May 13, 2019, on BleacherReport.com
https://bleacherreport.com/articles/2835899-brian-bowen-left-in-the-wake-of-the-ncaa-bribery-scandal-nightmare
When the FBI released the findings of its NCAA college basketball fraud and corruption investigations on Sept. 26, 2017, the stated goal was to expose the “dark underbelly of college basketball,” as Joon H. Kim, the acting U.S. Attorney for the Southern District of New York, said that day. The dark underbelly implicated dozens of individuals: associate head coaches, players, assistant coaches, sneaker executives and parents. Louisville’s Rick Pitino and Arizona’s Sean Miller swallowed up the headlines. Pitino was fired. Miller kept his job. But the main objects of the FBI’s attention were non-household names.

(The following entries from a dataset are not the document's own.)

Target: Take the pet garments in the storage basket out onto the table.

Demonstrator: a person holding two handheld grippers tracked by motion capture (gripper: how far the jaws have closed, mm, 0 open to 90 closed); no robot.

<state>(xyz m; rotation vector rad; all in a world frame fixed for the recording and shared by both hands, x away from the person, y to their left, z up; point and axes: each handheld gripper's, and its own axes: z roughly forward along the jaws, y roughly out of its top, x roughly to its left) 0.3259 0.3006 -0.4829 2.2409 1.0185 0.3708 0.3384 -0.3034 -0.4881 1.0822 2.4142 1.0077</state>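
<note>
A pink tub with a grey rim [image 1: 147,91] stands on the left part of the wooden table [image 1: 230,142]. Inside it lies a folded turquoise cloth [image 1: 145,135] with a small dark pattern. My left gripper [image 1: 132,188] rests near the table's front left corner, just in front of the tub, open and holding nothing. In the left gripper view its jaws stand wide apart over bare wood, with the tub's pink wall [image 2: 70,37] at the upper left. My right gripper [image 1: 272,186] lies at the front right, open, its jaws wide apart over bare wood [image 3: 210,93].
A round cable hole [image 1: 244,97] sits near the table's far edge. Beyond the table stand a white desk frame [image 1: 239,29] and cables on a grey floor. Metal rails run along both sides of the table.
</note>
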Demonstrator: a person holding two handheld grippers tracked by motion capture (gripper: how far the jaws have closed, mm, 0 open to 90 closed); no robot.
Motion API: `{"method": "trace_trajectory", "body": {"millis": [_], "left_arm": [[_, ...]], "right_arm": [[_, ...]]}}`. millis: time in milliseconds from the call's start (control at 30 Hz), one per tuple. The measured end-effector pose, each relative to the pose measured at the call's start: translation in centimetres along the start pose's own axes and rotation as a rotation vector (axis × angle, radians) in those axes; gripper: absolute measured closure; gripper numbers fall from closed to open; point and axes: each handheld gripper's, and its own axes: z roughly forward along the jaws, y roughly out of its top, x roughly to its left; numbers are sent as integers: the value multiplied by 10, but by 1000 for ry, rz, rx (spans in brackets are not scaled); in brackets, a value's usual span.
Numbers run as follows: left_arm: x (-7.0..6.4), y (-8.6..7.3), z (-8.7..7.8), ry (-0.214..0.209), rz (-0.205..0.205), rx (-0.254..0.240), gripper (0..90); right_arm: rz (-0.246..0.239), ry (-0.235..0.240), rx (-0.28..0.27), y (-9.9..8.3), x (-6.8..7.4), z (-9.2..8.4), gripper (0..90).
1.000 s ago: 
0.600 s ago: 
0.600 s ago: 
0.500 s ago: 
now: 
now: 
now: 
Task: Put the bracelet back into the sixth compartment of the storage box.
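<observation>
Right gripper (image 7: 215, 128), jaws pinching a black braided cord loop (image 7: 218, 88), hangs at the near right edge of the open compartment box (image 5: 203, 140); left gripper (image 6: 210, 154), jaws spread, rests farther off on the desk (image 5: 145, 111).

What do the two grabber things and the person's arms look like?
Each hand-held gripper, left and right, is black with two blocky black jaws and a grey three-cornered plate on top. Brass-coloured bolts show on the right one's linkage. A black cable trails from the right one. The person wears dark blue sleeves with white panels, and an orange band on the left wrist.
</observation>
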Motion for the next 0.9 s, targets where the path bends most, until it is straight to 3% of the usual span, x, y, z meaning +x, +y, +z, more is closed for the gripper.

Mostly low-level sneaker employees and advisers.
Mostly men of color.
People like USC associate head coach Tony Bland. He was charged with a felony count of conspiracy to commit bribery. He accepted a $4,100 bribe in exchange for advising USC players to use a sports management agency led by Munish Sood and Christian Dawkins.
Tony was known as the West Coast’s premier recruiter, close to leapfrogging to the next major head coaching job. But when he was arrested, Tony’s life was derailed. He lost his childhood dream. Lost the daily pride of working just a few miles away from the rough South Los Angeles neighborhood that raised him.